About this task —
Provide an exact copy of the data, excluding the images.
+ + + +
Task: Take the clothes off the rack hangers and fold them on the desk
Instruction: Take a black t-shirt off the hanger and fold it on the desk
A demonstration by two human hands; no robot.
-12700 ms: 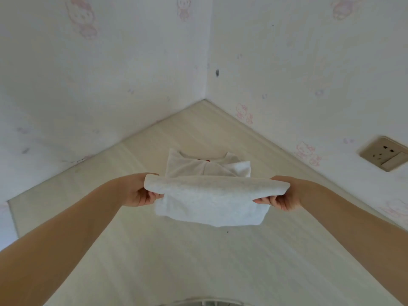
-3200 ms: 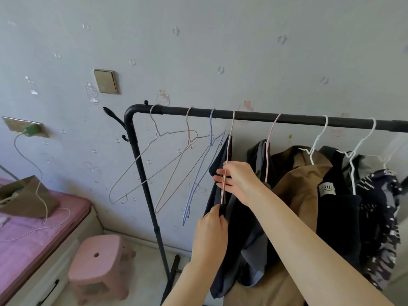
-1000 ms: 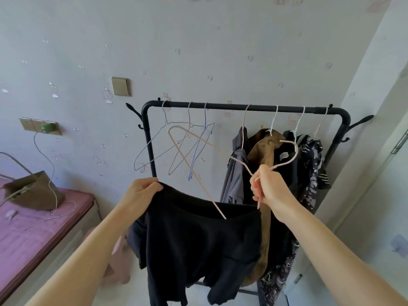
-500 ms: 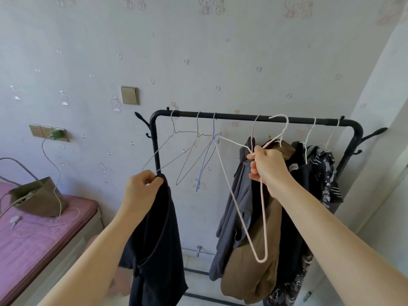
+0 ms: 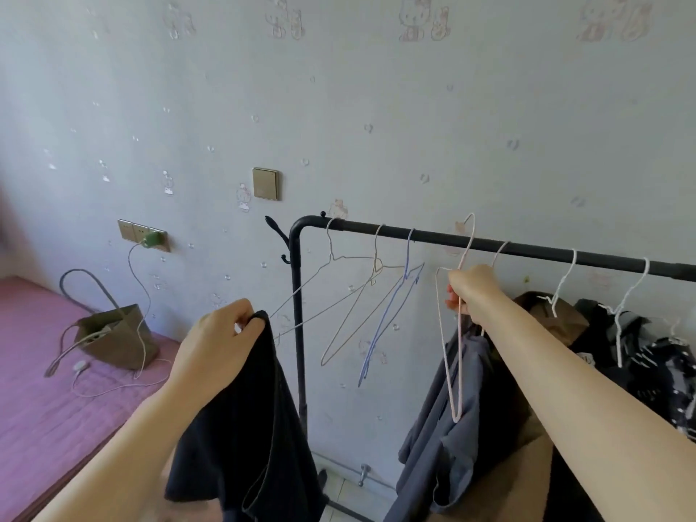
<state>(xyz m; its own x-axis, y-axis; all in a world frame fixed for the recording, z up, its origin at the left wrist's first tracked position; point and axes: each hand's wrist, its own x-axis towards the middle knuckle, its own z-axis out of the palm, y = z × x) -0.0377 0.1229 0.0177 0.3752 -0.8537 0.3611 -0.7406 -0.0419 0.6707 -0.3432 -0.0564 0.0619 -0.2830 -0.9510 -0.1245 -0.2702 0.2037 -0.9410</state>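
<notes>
While the rack [image 5: 489, 244] spans above both hands, the left hand [image 5: 222, 344] pinches one black garment [image 5: 241, 427], which hangs straight down below it. Right hand [image 5: 470, 292] curls around one pale pink hanger [image 5: 454, 371], long axis vertical, hook up at the rail. Three empty hangers [image 5: 361, 295] hang between the hands.

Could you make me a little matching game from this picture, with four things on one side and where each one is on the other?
Things:
1. black garment
2. pink hanger
3. blue hanger
4. brown bag

Places:
A. hanging bare on the rack rail
B. resting on the pink bed
C. gripped in the left hand
D. held up by the right hand, hook at the rail

Pairs: 1-C, 2-D, 3-A, 4-B
</notes>
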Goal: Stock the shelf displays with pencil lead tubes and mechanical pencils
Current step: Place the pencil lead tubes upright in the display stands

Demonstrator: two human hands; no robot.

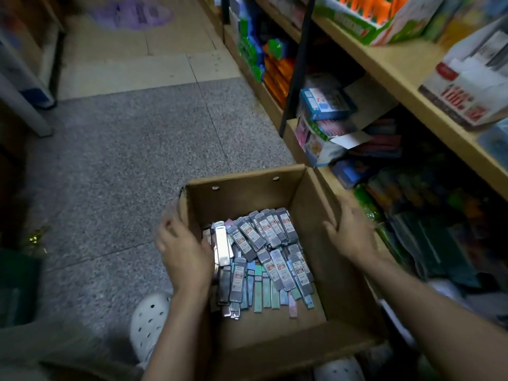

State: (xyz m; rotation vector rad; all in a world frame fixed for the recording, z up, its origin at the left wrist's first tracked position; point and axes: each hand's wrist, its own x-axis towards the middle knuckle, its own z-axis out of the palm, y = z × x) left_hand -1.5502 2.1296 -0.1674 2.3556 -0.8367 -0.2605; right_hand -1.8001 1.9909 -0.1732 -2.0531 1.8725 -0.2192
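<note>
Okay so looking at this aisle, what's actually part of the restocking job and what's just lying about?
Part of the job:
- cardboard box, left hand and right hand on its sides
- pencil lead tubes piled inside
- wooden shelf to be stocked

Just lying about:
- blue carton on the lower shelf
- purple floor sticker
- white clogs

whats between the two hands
In the head view, the cardboard box with its lead tubes lies between left hand and right hand.
</note>
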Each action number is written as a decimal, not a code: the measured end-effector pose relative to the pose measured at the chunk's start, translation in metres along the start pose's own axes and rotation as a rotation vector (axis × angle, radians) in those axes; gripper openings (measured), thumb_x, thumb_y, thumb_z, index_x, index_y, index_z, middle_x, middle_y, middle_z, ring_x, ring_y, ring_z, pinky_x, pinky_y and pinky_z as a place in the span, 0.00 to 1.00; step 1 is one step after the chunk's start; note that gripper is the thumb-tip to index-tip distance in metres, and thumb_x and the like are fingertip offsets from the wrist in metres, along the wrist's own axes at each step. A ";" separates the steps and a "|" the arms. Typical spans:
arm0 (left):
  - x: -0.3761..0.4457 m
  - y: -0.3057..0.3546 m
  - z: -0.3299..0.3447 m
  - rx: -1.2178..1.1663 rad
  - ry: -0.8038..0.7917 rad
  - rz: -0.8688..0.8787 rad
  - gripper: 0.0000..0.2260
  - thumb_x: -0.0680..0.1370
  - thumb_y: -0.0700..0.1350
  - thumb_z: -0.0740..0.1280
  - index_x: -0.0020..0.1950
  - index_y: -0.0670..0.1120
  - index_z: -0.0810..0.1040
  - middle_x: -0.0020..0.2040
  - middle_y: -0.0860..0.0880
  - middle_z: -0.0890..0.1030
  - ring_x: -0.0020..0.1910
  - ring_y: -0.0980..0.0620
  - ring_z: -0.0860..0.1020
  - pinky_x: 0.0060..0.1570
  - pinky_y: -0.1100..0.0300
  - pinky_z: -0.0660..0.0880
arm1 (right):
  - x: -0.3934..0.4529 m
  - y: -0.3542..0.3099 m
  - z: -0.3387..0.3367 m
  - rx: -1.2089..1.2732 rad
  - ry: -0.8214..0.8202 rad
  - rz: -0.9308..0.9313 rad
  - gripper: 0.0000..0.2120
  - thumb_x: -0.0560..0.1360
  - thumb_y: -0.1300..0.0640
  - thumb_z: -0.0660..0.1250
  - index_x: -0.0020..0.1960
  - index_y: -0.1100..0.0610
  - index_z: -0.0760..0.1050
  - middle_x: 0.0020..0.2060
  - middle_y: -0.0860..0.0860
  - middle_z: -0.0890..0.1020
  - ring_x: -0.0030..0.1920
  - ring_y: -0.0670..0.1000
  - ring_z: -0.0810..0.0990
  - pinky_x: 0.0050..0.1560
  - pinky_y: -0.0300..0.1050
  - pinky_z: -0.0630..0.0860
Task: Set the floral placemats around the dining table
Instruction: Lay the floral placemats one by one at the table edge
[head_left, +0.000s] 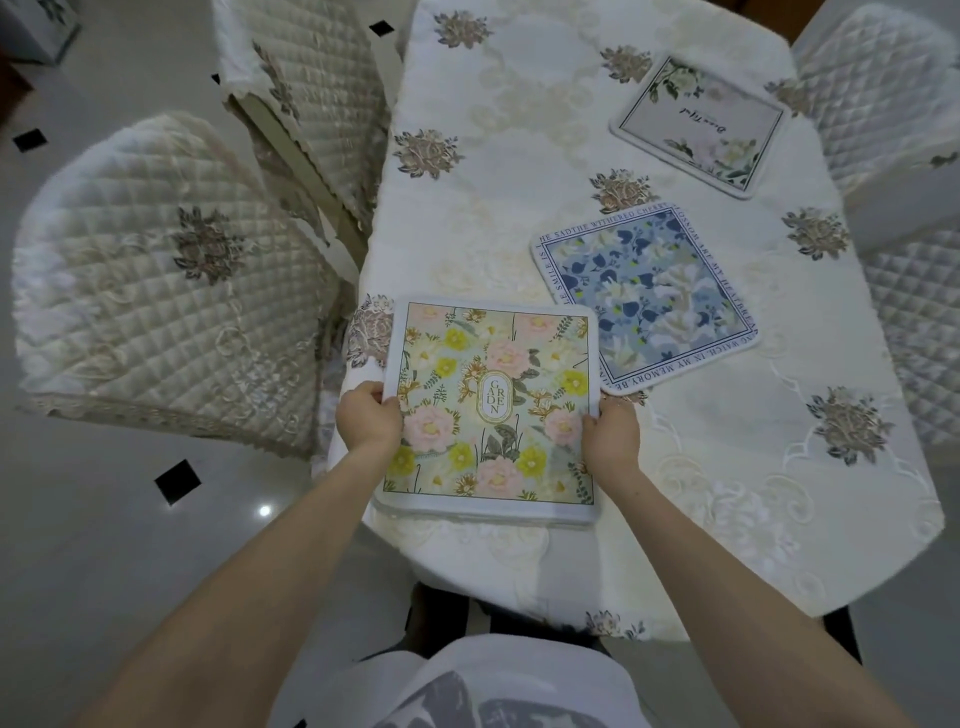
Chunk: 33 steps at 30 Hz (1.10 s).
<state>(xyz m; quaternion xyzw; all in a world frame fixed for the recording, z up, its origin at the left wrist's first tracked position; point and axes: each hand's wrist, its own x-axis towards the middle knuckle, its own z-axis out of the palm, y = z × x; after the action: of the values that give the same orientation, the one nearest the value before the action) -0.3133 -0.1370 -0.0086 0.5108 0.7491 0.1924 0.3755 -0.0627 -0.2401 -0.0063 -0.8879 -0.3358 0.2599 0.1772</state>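
A green floral placemat marked "GARDEN", with pink and yellow flowers, lies at the near left corner of the dining table. My left hand grips its left edge and my right hand grips its right edge. Its far right corner overlaps a blue floral placemat that lies tilted in the middle of the table. A white placemat with pale flowers and script lies flat at the far right side.
A cream embroidered tablecloth covers the table. Quilted, cushioned chairs stand at the left, the far left and along the right. The glossy tiled floor is to my left.
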 end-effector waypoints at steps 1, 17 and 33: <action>0.001 0.000 -0.001 -0.002 -0.005 -0.007 0.07 0.76 0.37 0.66 0.53 0.38 0.80 0.49 0.39 0.83 0.46 0.40 0.80 0.41 0.57 0.71 | 0.000 0.001 0.000 0.007 0.000 0.000 0.05 0.78 0.64 0.60 0.50 0.65 0.74 0.56 0.69 0.76 0.54 0.64 0.77 0.44 0.44 0.64; -0.039 0.104 0.098 0.009 -0.239 0.401 0.18 0.72 0.46 0.72 0.60 0.45 0.74 0.51 0.50 0.70 0.51 0.50 0.73 0.49 0.58 0.71 | 0.069 0.029 -0.082 0.017 0.032 -0.067 0.15 0.76 0.58 0.65 0.57 0.67 0.75 0.54 0.63 0.79 0.52 0.62 0.78 0.49 0.50 0.73; 0.028 0.226 0.208 0.319 -0.190 0.163 0.23 0.73 0.44 0.69 0.63 0.35 0.66 0.63 0.35 0.67 0.61 0.37 0.68 0.56 0.50 0.70 | 0.236 0.068 -0.156 -0.324 -0.071 0.006 0.42 0.72 0.41 0.67 0.76 0.57 0.51 0.67 0.65 0.66 0.66 0.66 0.65 0.60 0.59 0.68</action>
<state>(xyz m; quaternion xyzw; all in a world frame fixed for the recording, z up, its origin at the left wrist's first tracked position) -0.0203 -0.0401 -0.0007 0.6387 0.6873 0.0522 0.3421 0.2134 -0.1483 0.0046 -0.8962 -0.3765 0.2339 0.0188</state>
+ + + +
Exercise solution —
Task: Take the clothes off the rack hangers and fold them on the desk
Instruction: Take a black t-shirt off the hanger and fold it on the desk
A demonstration by two human hands; no robot.
-12700 ms: 
-3200 ms: 
-1000 ms: 
-500 ms: 
+0 ms: 
<state>(xyz m; its own x-axis, y-axis; all in a world frame fixed for the recording, z up, its origin at the left wrist's first tracked position; point and axes: each hand's wrist, its own x-axis towards the middle knuckle, its own z-axis out of the palm, y = z × x) -0.0377 0.1229 0.0177 0.3752 -0.8537 0.3611 -0.7406 -0.0419 0.6707 -0.3432 -0.0564 0.0619 -0.2830 -0.9510 -0.1245 -0.2702 0.2037 -0.9410</state>
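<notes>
While the rack [image 5: 489, 244] spans above both hands, the left hand [image 5: 222, 344] pinches one black garment [image 5: 241, 427], which hangs straight down below it. Right hand [image 5: 470, 292] curls around one pale pink hanger [image 5: 454, 371], long axis vertical, hook up at the rail. Three empty hangers [image 5: 361, 295] hang between the hands.

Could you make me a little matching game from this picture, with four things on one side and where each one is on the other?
Things:
1. black garment
2. pink hanger
3. blue hanger
4. brown bag

Places:
A. hanging bare on the rack rail
B. resting on the pink bed
C. gripped in the left hand
D. held up by the right hand, hook at the rail

Pairs: 1-C, 2-D, 3-A, 4-B
</notes>
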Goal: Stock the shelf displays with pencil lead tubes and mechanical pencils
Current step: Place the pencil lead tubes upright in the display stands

Demonstrator: two human hands; no robot.


State: (xyz m; rotation vector rad; all in a world frame fixed for the recording, z up, its origin at the left wrist's first tracked position; point and axes: each hand's wrist, its own x-axis towards the middle knuckle, its own z-axis out of the palm, y = z × x) left_hand -1.5502 2.1296 -0.1674 2.3556 -0.8367 -0.2605; right_hand -1.8001 1.9909 -0.1732 -2.0531 1.8725 -0.2192
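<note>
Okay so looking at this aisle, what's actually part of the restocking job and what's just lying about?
Part of the job:
- cardboard box, left hand and right hand on its sides
- pencil lead tubes piled inside
- wooden shelf to be stocked

Just lying about:
- blue carton on the lower shelf
- purple floor sticker
- white clogs

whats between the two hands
In the head view, the cardboard box with its lead tubes lies between left hand and right hand.
</note>
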Each action number is written as a decimal, not a code: the measured end-effector pose relative to the pose measured at the chunk's start, translation in metres along the start pose's own axes and rotation as a rotation vector (axis × angle, radians) in those axes; gripper openings (measured), thumb_x, thumb_y, thumb_z, index_x, index_y, index_z, middle_x, middle_y, middle_z, ring_x, ring_y, ring_z, pinky_x, pinky_y and pinky_z as a place in the span, 0.00 to 1.00; step 1 is one step after the chunk's start; note that gripper is the thumb-tip to index-tip distance in metres, and thumb_x and the like are fingertip offsets from the wrist in metres, along the wrist's own axes at each step. A ";" separates the steps and a "|" the arms. Typical spans:
arm0 (left):
  - x: -0.3761..0.4457 m
  - y: -0.3057..0.3546 m
  - z: -0.3299..0.3447 m
  - rx: -1.2178..1.1663 rad
  - ry: -0.8038..0.7917 rad
  - rz: -0.8688..0.8787 rad
  - gripper: 0.0000..0.2260
  - thumb_x: -0.0680..0.1370
  - thumb_y: -0.0700..0.1350
  - thumb_z: -0.0740..0.1280
  - index_x: -0.0020..0.1950
  - index_y: -0.0670..0.1120
  - index_z: -0.0810..0.1040
  - middle_x: -0.0020..0.2040
  - middle_y: -0.0860..0.0880
  - middle_z: -0.0890..0.1030
  - ring_x: -0.0020..0.1910
  - ring_y: -0.0980..0.0620
  - ring_z: -0.0860..0.1020
  - pinky_x: 0.0060..0.1570
  - pinky_y: -0.1100..0.0300
  - pinky_z: -0.0660..0.0880
arm1 (right):
  - x: -0.3934..0.4529 m
  - y: -0.3542..0.3099 m
  - z: -0.3387..0.3367 m
  - rx: -1.2089..1.2732 rad
  - ry: -0.8214..0.8202 rad
  - rz: -0.9308..0.9313 rad
  - gripper: 0.0000..0.2120
  - thumb_x: -0.0560..0.1360
  - thumb_y: -0.1300..0.0640
  - thumb_z: -0.0660..0.1250
  - index_x: -0.0020..0.1960
  - index_y: -0.1100..0.0610
  - index_z: -0.0760..0.1050
  - middle_x: 0.0020..0.2060
  - middle_y: -0.0860..0.0860
  - middle_z: -0.0890..0.1020
  - ring_x: -0.0030..0.1920
  - ring_y: -0.0670..0.1000
  - ring_z: -0.0810..0.0990
  - pinky_x: 0.0050..0.1560
  - pinky_y: -0.0300..0.1050
  - pinky_z: -0.0630..0.0860
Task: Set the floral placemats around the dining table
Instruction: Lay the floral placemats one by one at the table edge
[head_left, +0.000s] 
Chunk: 33 steps at 30 Hz (1.10 s).
<state>(xyz m; quaternion xyzw; all in a world frame fixed for the recording, z up, its origin at the left wrist's first tracked position; point and axes: each hand's wrist, its own x-axis towards the middle knuckle, its own z-axis out of the palm, y = z × x; after the action: of the values that give the same orientation, the one nearest the value before the action) -0.3133 -0.1370 -0.0086 0.5108 0.7491 0.1924 0.3755 -0.0627 -0.2401 -0.0063 -0.8879 -0.3358 0.2599 0.1772</state>
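A green floral placemat marked "GARDEN", with pink and yellow flowers, lies at the near left corner of the dining table. My left hand grips its left edge and my right hand grips its right edge. Its far right corner overlaps a blue floral placemat that lies tilted in the middle of the table. A white placemat with pale flowers and script lies flat at the far right side.
A cream embroidered tablecloth covers the table. Quilted, cushioned chairs stand at the left, the far left and along the right. The glossy tiled floor is to my left.
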 end-effector waypoints at steps 1, 17 and 33: <action>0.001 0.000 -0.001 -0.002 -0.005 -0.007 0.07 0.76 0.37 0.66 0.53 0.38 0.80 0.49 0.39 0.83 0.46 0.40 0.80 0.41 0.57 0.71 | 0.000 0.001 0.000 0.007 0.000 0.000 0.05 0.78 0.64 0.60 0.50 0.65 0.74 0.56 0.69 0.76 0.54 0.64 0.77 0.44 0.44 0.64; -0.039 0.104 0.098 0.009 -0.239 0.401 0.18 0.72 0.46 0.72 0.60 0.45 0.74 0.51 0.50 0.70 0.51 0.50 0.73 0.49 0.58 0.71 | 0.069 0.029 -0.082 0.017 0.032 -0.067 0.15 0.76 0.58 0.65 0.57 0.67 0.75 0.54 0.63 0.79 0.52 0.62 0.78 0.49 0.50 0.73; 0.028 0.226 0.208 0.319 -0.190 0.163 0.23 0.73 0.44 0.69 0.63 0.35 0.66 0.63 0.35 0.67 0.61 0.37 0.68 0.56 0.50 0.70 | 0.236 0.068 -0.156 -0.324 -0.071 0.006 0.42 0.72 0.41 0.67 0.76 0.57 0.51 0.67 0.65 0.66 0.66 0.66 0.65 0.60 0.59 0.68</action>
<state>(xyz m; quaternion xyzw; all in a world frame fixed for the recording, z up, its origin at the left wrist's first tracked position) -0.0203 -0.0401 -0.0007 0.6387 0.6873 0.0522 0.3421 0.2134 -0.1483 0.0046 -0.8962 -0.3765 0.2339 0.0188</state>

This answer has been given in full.